Work instruction. Only an exact repetition is needed: the lines from the start of the listing below through the line that contains "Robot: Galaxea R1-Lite", pictures omitted.

************

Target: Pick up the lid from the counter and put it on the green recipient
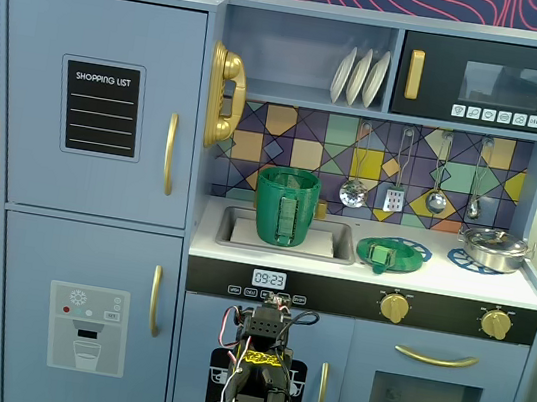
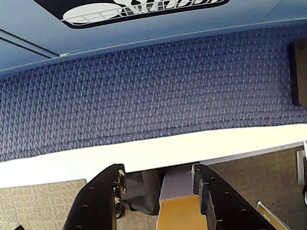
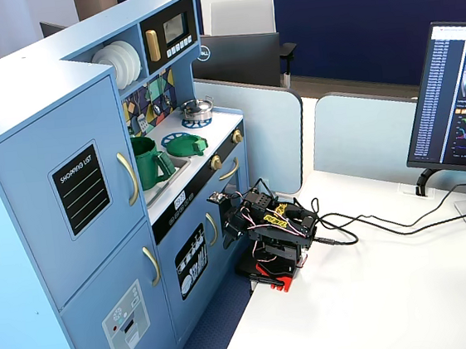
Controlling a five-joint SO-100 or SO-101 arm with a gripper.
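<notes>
The green lid with its raised knob lies on the left blue burner ring of the white counter. It also shows in the other fixed view. The tall green recipient stands upright in the recessed sink, strap handle facing front, and shows there too. My gripper is open and empty. It hangs low in front of the kitchen's lower doors, over the white table edge and blue carpet, far below the lid and the pot. The folded arm sits on the table.
A shiny steel pot with lid stands on the right burner ring. Utensils hang on the tiled back wall. Gold knobs and door handles stick out of the kitchen front. Cables and a monitor are on the white table.
</notes>
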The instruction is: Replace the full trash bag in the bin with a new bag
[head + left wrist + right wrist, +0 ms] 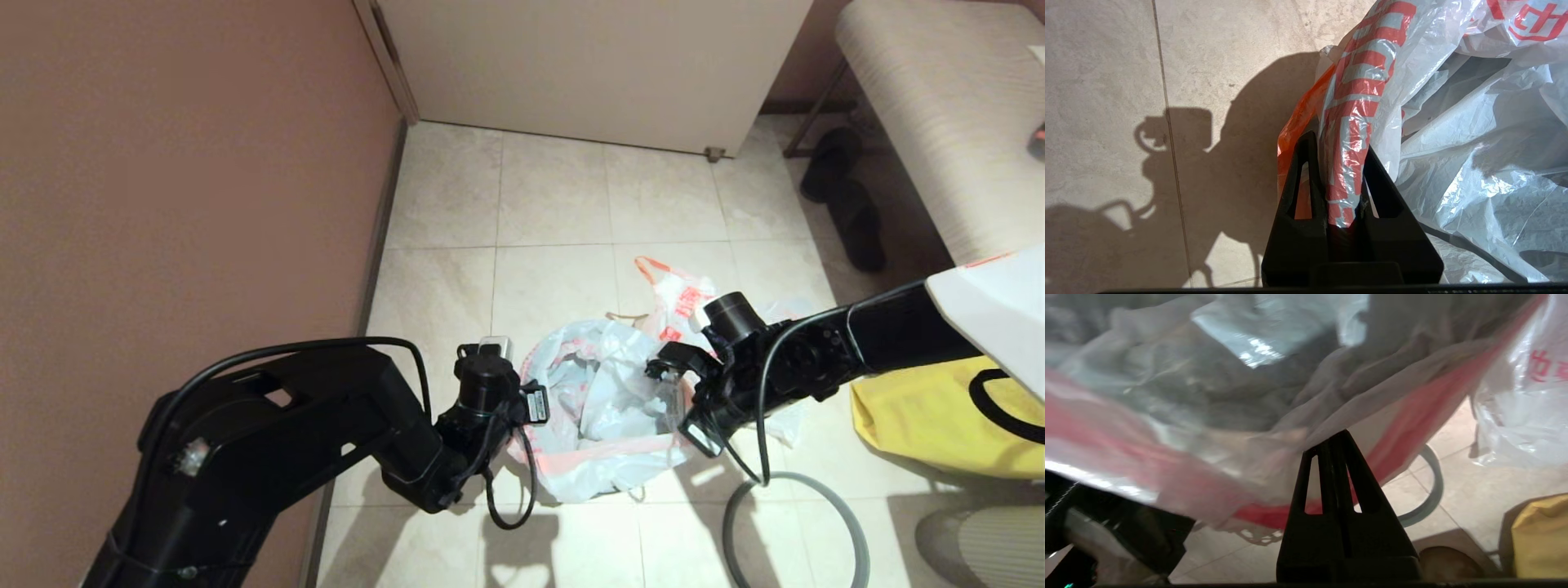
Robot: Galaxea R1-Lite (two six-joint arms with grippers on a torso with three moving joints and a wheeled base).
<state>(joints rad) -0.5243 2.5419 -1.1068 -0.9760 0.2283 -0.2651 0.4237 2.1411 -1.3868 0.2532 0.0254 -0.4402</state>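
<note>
The left gripper (1345,171) is clamped on a bunched fold of the new bag (600,408), right at the bag's left edge; the red-printed plastic runs up between its fingers (1306,163), with a strip of the pale-orange hem just outside them. Across the bag's mouth, the right gripper (1337,449) sits at the opposite, right edge with its fingers pressed flat together. Their tips meet the bag's hem, but the right wrist view does not show whether any film is caught between them.

Between the two grippers the bag is spread open and crumpled, with only dark folds showing inside. The bin itself is hidden under the plastic and cannot be made out.

Just beyond the right gripper, away from the robot, the full bag (678,302) lies on the floor (555,196), one orange loop handle sticking up. Below and to the near side of the right gripper, the grey hoop (849,523) lies flat on the tiles, apart from the bag. Further right of that gripper is a yellow cloth (922,425). Well beyond it, dark slippers (849,204) rest beside a bench (939,106). Left of the left gripper stands a brown wall (188,180), and far ahead a pale cabinet (596,65).
</note>
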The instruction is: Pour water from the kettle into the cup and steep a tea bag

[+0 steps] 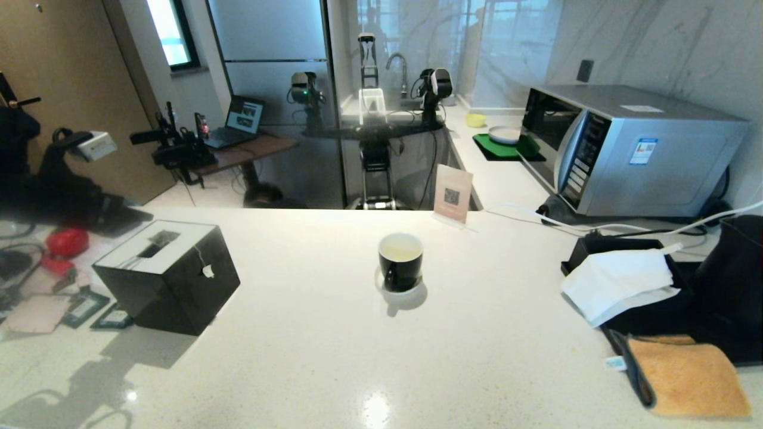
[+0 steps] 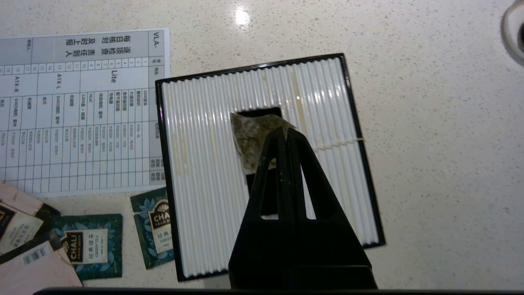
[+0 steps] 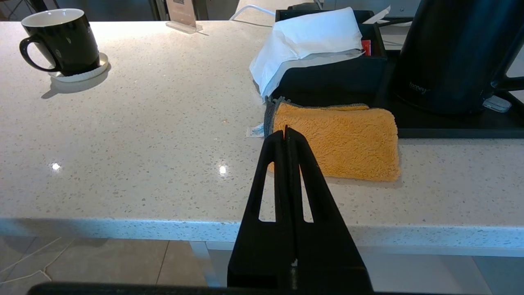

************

Task response.
Target: Pick up the lid from the counter and put it on the green recipient
Controlling a five-joint SO-100 or SO-101 arm with a gripper.
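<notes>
The green lid with its raised knob lies on the left blue burner ring of the white counter. It also shows in the other fixed view. The tall green recipient stands upright in the recessed sink, strap handle facing front, and shows there too. My gripper is open and empty. It hangs low in front of the kitchen's lower doors, over the white table edge and blue carpet, far below the lid and the pot. The folded arm sits on the table.
A shiny steel pot with lid stands on the right burner ring. Utensils hang on the tiled back wall. Gold knobs and door handles stick out of the kitchen front. Cables and a monitor are on the white table.
</notes>
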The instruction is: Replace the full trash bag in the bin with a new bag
[head + left wrist + right wrist, +0 ms] 
Robot: Galaxea R1-Lite (two six-joint arms with grippers on a torso with three moving joints and a wheeled base).

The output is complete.